Zuo Wenjing

Personal information
- Native name: 左文静
- Nationality: Chinese
- Born: 6 November 1993 (age 32)
- Height: 1.3 m (4 ft 3 in)

Sport
- Country: China
- Sport: Xiangqi
- Rank: Women's Grandmaster (WGM)
- Turned pro: 2004

Achievements and titles
- World finals: Women's individual champion (2022)

Medal record
Women's xiangqi
Representing China
Asian Games
| Gold medal – first place | 2022 Hangzhou | Women's individual |
| Gold medal – first place | 2022 Hangzhou | Mixed team |
World Xiangqi Championship
| Gold medal – first place | 2022 Kuching | Women's individual |

= Zuo Wenjing =

Chinese xiangqi player

Zuo Wenjing (born 6 November 1993) is a Chinese xiangqi player. She won the women's individual title at the 2022 World Xiangqi Championship and, at the 2022 Asian Games, gold in both the women's individual and mixed team events.

== Early life ==
Zuo Wenjing was born on 6 November 1993. She has achondroplasia, diagnosed in early childhood, and is 1.3 m (4 ft 3 in) tall. In 2004 she was recruited by grandmaster Liu Dahua into the Hubei provincial team and became his disciple.

== Career ==
In 2006, aged 13, Zuo Wenjing won the national first-class player tournament in Beijing and became the youngest Chinese xiangqi master of the time.

She has been a leading competitor at the National Mind Sports Games, winning the women's team title and an individual rapid silver at the first Games in 2009, the women's youth individual title at the second Games in 2011 (with five wins and two draws), the women's rapid title at the third Games, an individual silver at the fourth Games, and the professional women's individual title at the fifth Games in 2023.

In October 2022 she won the women's individual event at the World Xiangqi Championship in Kuching, Malaysia, with a record of six wins and one draw, becoming world champion.

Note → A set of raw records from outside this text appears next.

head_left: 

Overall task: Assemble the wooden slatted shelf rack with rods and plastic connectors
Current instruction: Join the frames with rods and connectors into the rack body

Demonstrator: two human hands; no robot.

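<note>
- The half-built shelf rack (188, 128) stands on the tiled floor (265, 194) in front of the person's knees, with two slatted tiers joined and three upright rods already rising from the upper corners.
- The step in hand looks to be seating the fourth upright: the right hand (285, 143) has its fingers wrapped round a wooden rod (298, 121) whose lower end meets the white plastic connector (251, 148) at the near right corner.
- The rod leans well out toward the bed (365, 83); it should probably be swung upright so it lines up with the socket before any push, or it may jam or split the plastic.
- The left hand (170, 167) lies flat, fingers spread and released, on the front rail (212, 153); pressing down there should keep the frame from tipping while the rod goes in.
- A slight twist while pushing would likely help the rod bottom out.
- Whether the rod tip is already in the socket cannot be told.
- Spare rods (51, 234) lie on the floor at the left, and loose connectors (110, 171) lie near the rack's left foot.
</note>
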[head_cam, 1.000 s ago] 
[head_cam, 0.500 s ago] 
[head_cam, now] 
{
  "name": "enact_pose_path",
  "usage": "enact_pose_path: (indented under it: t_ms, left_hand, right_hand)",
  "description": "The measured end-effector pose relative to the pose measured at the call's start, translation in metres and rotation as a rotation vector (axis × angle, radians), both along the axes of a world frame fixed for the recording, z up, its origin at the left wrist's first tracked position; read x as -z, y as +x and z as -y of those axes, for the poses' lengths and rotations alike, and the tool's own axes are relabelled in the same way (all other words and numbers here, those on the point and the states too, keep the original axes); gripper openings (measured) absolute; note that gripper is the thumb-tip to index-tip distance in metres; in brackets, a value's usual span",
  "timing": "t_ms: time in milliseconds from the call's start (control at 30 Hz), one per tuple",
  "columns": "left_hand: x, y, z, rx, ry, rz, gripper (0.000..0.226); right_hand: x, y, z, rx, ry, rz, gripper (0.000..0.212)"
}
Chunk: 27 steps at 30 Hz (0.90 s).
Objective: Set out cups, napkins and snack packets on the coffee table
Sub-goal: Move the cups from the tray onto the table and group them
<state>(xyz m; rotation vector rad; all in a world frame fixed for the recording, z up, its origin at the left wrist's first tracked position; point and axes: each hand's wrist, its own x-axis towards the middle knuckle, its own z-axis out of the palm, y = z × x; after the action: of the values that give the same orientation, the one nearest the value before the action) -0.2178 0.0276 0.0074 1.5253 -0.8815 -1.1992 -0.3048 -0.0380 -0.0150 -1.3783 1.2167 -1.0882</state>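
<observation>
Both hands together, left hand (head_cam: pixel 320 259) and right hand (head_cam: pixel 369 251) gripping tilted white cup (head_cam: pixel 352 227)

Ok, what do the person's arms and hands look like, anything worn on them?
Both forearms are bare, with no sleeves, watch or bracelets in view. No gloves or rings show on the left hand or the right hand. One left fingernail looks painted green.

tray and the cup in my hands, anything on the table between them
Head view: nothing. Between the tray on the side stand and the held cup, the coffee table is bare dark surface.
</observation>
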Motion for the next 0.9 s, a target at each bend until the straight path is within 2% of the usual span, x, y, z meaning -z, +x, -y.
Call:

At the 2022 Asian Games in Hangzhou she won two gold medals: the mixed team event on 1 October, as a member of the Chinese team, and the women's individual event on 7 October, defeating Wang Linna in the final. Her coach is the grandmaster Hong Zhi, and in 2023 she joined the Shenzhen Chaoxiang women's team for the National Women's Xiangqi League.

== Personal life ==
A fan of the NBA player Kevin Garnett, Zuo plays basketball recreationally.